Abstract

Determining the price point is a vexing problem for firms: price too high and there is no market, but price too low and money is left on the table. Complicating matters further, for many goods there is a secondary market where products can be resold following the initial sale by the firm. Here, the open market determines the price point that end consumers pay. Often that price is higher than the price offered by the firm for goods such as premium handbags, wine, high-end watches, and works of art, so the consumer will see the product’s quality or appeal validated by the market, which leads to a reputation gain for the firm. This phenomenon goes beyond physical products and includes a variety of services, such as live concerts, as reflected in their ticket prices in primary and secondary markets. However, the secondary market can also offer a lower price than the firm’s original offering, which hurts the firm’s reputation. Typically, the luxury market equates higher prices with higher status but neglects the impact of the secondary market.
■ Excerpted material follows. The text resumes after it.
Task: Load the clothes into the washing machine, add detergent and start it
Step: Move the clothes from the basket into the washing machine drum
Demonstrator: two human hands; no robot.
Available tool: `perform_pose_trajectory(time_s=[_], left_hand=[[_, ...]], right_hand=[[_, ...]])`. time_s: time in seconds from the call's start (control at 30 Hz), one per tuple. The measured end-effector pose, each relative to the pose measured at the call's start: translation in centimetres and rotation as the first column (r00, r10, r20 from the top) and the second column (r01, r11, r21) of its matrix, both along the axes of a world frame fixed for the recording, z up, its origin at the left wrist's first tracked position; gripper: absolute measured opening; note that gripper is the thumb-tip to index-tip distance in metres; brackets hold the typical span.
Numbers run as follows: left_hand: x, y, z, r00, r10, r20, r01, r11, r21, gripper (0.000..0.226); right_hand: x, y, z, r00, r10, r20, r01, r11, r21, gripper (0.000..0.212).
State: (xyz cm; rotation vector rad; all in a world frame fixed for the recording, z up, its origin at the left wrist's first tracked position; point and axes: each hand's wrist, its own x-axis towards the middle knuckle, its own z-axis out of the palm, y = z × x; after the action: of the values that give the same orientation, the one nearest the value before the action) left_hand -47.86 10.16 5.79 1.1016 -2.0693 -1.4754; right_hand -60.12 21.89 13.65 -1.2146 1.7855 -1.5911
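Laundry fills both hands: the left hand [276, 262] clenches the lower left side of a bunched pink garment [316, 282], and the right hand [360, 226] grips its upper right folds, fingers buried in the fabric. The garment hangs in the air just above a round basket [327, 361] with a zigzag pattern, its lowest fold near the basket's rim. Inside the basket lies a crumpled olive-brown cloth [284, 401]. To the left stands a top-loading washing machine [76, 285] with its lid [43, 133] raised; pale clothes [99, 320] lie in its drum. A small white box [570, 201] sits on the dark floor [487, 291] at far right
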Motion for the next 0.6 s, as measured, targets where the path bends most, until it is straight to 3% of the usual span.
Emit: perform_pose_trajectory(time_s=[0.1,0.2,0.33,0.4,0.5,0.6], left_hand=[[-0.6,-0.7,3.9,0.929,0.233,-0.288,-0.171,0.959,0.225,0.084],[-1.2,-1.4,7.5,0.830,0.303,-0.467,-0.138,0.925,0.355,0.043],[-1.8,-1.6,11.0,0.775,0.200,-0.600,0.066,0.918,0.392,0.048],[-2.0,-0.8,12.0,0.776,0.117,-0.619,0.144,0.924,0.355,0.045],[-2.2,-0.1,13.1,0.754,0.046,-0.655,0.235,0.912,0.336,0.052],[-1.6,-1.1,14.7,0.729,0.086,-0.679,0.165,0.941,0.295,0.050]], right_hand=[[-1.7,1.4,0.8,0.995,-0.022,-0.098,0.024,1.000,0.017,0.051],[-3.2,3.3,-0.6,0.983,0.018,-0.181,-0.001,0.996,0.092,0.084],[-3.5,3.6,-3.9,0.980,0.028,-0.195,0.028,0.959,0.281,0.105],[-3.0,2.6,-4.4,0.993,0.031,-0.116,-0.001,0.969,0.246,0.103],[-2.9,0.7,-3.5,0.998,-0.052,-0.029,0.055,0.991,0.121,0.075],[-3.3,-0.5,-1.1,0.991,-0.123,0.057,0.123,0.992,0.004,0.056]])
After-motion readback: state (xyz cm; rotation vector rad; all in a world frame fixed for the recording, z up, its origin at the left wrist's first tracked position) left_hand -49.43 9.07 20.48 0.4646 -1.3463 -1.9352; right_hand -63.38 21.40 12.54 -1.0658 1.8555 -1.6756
Our research considers the case where initially underpricing a good may be in a luxury firm’s long-term interest. Although underpricing has been used in initial public offering (IPO) markets to increase the firm’s reputation, it has been viewed as a problem or discouraged in other market industries. Our hypothesis is that reputation has long-term value for firms and, in industries where a visible secondary (i.e., resale) market exists for products, price increases after product release lead to gains in reputation as higher resale prices signal quality and value.